Jasper uniu as sobrancelhas, um tanto impressionado com sua brutalidade. Ele já tinha visto muito daquilo e ele próprio já ficou daquele jeito, mas não costumava acontecer tão cedo.
Bem... nem todos ali tinham que acertar as contas depois que transformados, mas ela não era como a maioria. Ele quase respeitou Alika ali. Quase.
Maria surgiu de repente e passou por todos eles para receber a sua mais nova favorita. Elas pararam a poucos passos uma da outra e Alika caiu de joelhos diante da sua criadora e sucumbiu. Maria se ajoelhou com ela e a abraçou e seus planos, em parte, fizeram sentido para Jasper.
Como uma recém-criada, Alika não teria o mínimo de autocontrole a partir do momento que começasse a caçar aqueles que a fizeram mal. Qualquer humano que surgisse na sua frente, bom ou mal, teria o mesmo fim violento. Sua missão seria um banho de sangue de qualquer forma e Maria sabia que ela não conseguiria salvar quem queria, por isso a deixou ir sozinha, para que a recém-criada não tivesse a quem culpar além dela mesma. Com o remorso a mastigando, era um pequeno risco deixar a preta escolher se iria embora viver sozinha, ou se voltaria para a única família que tinha agora.

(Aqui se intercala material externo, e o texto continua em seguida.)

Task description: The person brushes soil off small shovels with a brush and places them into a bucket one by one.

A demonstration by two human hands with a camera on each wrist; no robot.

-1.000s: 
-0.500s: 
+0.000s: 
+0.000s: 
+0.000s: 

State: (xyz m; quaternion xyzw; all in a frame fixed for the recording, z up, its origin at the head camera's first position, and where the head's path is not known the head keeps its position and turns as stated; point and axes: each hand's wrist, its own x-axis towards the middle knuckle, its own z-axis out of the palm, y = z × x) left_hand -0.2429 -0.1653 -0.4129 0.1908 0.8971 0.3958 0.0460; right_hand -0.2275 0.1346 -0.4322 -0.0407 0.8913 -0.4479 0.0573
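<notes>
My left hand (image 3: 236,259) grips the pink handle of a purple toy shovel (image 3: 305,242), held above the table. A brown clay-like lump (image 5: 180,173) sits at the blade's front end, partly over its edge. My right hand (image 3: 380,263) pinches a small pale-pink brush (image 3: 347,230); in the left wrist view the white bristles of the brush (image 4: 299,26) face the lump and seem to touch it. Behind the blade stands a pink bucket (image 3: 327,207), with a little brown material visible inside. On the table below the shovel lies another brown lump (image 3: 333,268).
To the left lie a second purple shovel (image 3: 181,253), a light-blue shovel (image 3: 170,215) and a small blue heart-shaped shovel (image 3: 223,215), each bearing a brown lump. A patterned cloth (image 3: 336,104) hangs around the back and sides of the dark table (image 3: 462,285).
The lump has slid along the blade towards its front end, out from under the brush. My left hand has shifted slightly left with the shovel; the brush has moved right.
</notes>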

Ela voltou e agora Maria seria sua âncora, porque ela era a única que não a repudiava de forma alguma. Como se lesse seus pensamentos, Maria olhou para Jasper por cima do ombro e quase sorriu. A inteligência dela nunca o deixou tão apreensivo quanto naquela hora. Era como se ela lhe dissesse: viu? Tudo está indo de acordo com o plano.
Maria estava tão satisfeita. Alika ficaria para sempre na palma de sua mão.